Required work:
For every line in the data below that contains "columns", copy the line.

Source material:
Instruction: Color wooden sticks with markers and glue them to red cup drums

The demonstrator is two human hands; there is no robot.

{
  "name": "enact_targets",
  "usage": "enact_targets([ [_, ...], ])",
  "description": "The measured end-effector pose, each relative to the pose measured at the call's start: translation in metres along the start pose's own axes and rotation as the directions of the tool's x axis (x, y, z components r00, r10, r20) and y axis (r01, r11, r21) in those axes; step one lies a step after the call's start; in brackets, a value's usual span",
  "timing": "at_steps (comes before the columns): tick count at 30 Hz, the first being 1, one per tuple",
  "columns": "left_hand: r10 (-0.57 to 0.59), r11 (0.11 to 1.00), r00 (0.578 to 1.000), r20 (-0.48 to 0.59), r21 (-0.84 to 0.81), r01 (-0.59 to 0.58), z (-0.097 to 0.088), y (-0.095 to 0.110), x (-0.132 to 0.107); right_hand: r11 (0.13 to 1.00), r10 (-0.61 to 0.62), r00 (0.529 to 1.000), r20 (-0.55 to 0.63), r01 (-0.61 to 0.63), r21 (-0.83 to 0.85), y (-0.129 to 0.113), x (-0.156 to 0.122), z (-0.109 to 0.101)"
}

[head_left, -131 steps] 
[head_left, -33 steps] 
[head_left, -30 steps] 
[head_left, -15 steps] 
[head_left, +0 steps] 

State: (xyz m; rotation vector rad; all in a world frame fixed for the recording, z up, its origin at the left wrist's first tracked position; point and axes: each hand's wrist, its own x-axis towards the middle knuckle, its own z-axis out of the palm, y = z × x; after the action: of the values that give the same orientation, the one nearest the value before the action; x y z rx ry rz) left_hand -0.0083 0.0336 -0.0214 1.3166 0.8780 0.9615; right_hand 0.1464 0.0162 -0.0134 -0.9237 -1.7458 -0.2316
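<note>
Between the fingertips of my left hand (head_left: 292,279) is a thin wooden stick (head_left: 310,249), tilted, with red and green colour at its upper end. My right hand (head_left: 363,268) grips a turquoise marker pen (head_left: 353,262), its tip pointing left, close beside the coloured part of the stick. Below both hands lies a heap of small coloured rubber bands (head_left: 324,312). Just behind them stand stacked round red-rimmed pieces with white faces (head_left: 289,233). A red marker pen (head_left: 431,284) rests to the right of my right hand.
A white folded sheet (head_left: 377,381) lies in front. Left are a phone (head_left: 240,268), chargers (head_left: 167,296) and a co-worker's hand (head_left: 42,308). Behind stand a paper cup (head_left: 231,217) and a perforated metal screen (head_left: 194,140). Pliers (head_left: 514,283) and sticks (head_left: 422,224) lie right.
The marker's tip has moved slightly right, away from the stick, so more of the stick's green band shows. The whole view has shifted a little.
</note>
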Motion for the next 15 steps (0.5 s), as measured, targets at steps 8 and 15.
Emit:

Output for this exercise:
  "timing": "at_steps (comes before the columns): tick count at 30 Hz, the first being 1, one per tuple",
  "columns": "left_hand: r10 (-0.57 to 0.59), r11 (0.11 to 1.00), r00 (0.578 to 1.000), r20 (-0.48 to 0.59), r21 (-0.84 to 0.81), r01 (-0.59 to 0.58), z (-0.097 to 0.088), y (-0.095 to 0.110), x (-0.132 to 0.107); right_hand: r11 (0.13 to 1.00), r10 (-0.61 to 0.62), r00 (0.529 to 1.000), r20 (-0.55 to 0.63), r01 (-0.61 to 0.63), r21 (-0.83 to 0.85), y (-0.129 to 0.113), x (-0.156 to 0.122), z (-0.109 to 0.101)"

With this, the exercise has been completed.